Connecting rod for an internal combustion engine with variable compression

Abstract

A connecting rod for a variable compression internal combustion engine, the connecting rod including a crank bearing eye configured to connect the connecting rod to a crankshaft of the variable compression internal combustion engine; a connecting rod bearing eye configured to connect the connecting rod to a cylinder piston of the variable compression internal combustion engine; an eccentrical element adjustment arrangement configured to adjust an effective connective rod length, which eccentrical element adjustment arrangement includes an eccentrical element that is connected torque proof with an eccentrical element lever, wherein a wrist pin of the cylinder piston is receivable in the eccentrical element, wherein the eccentrical element adjustment arrangement includes two hydraulic chambers respectively including a piston that is movably arranged in a cylindrical borehole and connected with a support rod which is connected with the eccentrical element lever at another end, wherein the support rod is configured from plural components.

Claims

1. A connecting rod for a variable compression internal combustion engine, the connecting rod comprising: a crank bearing eye configured to connect the connecting rod to a crankshaft of the variable compression internal combustion engine; a connecting rod bearing eye configured to connect the connecting rod to a cylinder piston of the variable compression internal combustion engine; and an eccentrical element adjustment arrangement configured to adjust an effective connective rod length, which eccentrical element adjustment arrangement includes an eccentrical element that is connected torque proof with an eccentrical element lever, wherein the eccentrical element adjustment arrangement includes two hydraulic chambers respectively including a piston that is movably arranged in a cylindrical borehole and connected with a support rod which is connected with the eccentrical element lever at another end, wherein the support rod is configured from plural components, wherein the support rod is configured as an assembled support rod, wherein the support rod includes a rod element with a pivot link element arranged at one end and a piston connector arranged at another end, and wherein the rod element is connected with the pivot link element and the piston connector by a friction weld, wherein the piston connector is configured as a ball, wherein the rod element is configured as a tubular rod element, wherein the pivot link element is configured as a tubular sleeve whose longitudinal axis is configured perpendicular to a longitudinal axis of the tubular rod element, and wherein the tubular sleeve is welded to the tubular rod element by a friction weld, wherein the link element includes an impressed bearing bushing.

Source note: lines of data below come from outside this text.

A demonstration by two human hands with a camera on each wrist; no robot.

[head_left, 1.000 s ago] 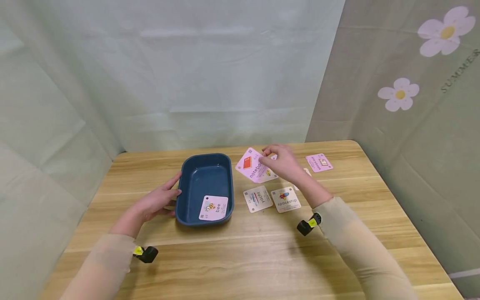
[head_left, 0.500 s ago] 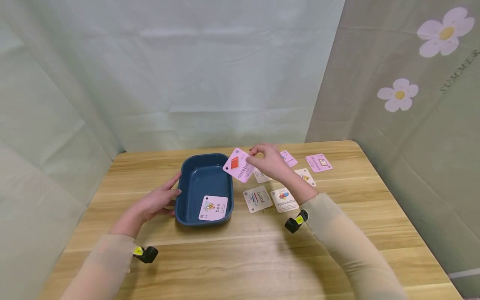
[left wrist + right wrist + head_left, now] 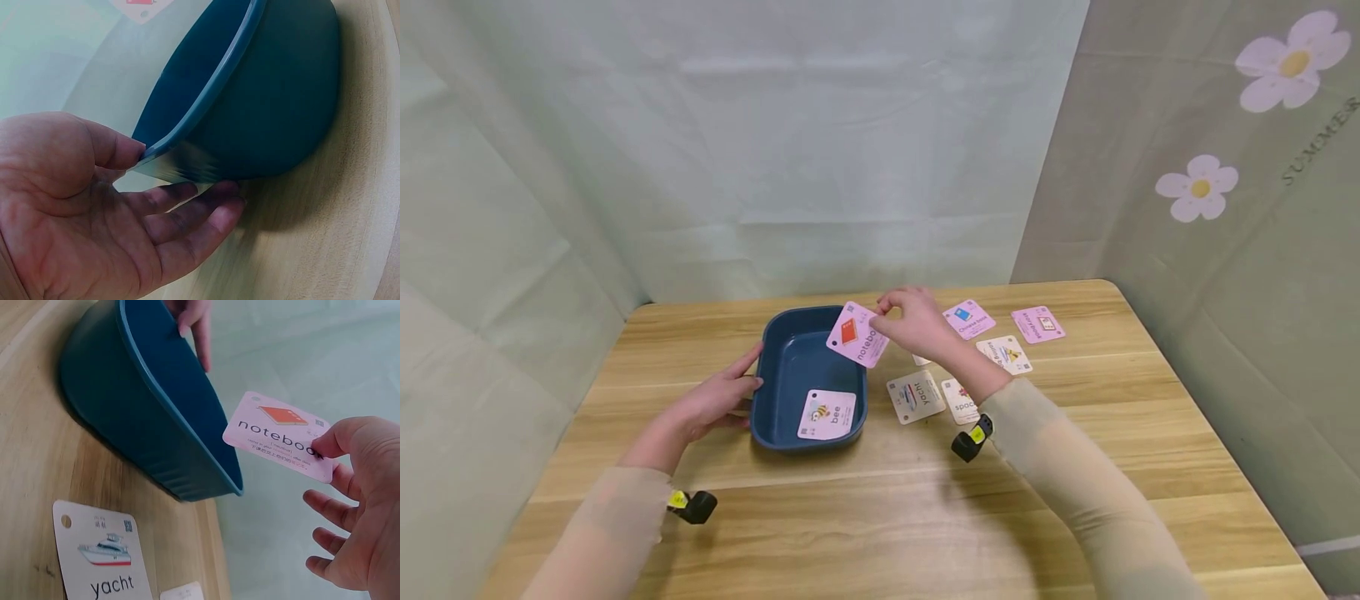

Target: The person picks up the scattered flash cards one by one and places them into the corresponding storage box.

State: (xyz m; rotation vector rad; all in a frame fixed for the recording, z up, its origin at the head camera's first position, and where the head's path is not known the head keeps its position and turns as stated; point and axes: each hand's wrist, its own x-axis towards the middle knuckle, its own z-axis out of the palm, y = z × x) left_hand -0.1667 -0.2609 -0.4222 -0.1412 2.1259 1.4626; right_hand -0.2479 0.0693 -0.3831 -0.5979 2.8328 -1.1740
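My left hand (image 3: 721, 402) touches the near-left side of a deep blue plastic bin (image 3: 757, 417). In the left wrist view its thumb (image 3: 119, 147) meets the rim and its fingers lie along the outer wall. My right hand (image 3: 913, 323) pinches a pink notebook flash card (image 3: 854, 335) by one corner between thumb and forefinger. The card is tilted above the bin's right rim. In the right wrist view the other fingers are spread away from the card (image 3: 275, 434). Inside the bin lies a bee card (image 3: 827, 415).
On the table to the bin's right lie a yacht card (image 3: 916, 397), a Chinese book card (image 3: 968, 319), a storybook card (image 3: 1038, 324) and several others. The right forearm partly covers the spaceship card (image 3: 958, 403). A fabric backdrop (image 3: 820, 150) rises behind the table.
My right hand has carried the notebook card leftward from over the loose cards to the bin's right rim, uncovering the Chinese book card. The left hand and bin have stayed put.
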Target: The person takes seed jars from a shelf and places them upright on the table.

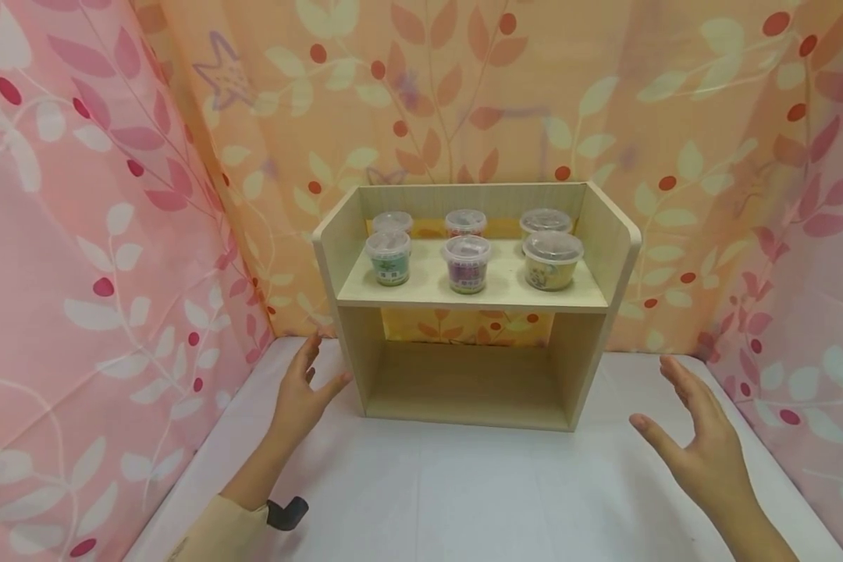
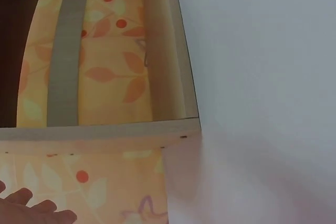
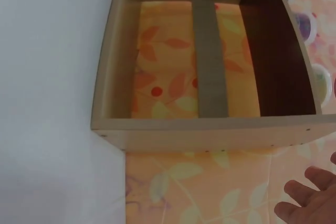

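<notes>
A light wooden two-tier shelf (image 1: pixel 471 305) stands on the white table. Its upper tier bears several small lidded tubs in two rows. In front are a teal tub (image 1: pixel 391 265), a purple tub (image 1: pixel 467 273) and a wider pale yellow tub (image 1: pixel 552 272); others stand behind them. My left hand (image 1: pixel 302 394) is held beside the shelf's left side, fingers spread and holding nothing. Farther out from the right side, my right hand (image 1: pixel 706 445) has its thumb apart from its fingers and nothing in it. In the right wrist view, fingertips (image 3: pixel 300 192) show near the shelf's side.
The white table (image 1: pixel 478 492) extends in front of the shelf. Orange leaf-patterned cloth (image 1: pixel 464 101) hangs behind it, and pink patterned cloth (image 1: pixel 77 234) lines the left and right sides. A black band piece (image 1: pixel 288 513) juts from the left sleeve.
</notes>
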Demonstrator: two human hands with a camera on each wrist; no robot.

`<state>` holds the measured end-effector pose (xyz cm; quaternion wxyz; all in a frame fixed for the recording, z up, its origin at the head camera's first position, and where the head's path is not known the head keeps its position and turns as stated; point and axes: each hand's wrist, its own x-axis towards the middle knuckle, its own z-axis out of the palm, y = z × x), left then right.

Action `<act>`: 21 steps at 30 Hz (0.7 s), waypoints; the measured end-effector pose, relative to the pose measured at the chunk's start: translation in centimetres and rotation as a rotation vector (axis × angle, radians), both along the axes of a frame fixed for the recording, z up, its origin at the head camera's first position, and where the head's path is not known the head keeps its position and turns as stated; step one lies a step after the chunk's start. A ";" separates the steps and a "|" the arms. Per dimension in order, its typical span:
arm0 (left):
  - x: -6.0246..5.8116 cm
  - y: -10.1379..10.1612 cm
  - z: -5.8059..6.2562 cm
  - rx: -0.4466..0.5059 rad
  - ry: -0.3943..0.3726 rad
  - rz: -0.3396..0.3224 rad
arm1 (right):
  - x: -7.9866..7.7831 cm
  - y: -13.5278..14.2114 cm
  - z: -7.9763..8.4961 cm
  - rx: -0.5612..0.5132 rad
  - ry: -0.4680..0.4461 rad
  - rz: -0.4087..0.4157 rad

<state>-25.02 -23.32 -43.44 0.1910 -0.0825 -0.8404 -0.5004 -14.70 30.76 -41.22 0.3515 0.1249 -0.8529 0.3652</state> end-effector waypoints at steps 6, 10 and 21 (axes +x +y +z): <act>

2. The connecting rod according to claim 1, wherein a cross section of the rod element is configured polygonal.

3. The connecting rod according to claim 1, wherein the piston connector is secured by a safety ring against sliding out of the piston.

4. The connecting rod according to claim 1, wherein the piston includes an undercut, wherein the piston connector is secured against sliding out of the piston, and wherein the piston connector is fixated in the piston by a cover.

5. The connecting rod according to claim 4, wherein the cover is connected with the piston by welding or folding or impressing.

6. The connecting rod according to claim 1, wherein the rod element is configured integrally in one piece with the pivot link element.

7. A method for producing the connecting rod according to claim 1, the method comprising the steps: producing a support rod including a pivot link element, a rod element and a piston connector; attaching at least the pivot link element or at least the piston connector at least at one end of the rod element; and establishing a fixed connection therewith.

8. The method according to claim 7, wherein the support rod is connected at least with the pivot link element or at least the piston connector by a friction welding method.

9. The method according to claim 7, wherein the rod element is produced integrally in one piece together with the pivot link element or the piston connector, or wherein the piston connector or the pivot link element is connected with the rod element as a separate component.

10. The method according to claim 7, wherein a piston is slid onto the rod element before finishing the rod element and the piston connector with the slid-on piston is connected with the rod element.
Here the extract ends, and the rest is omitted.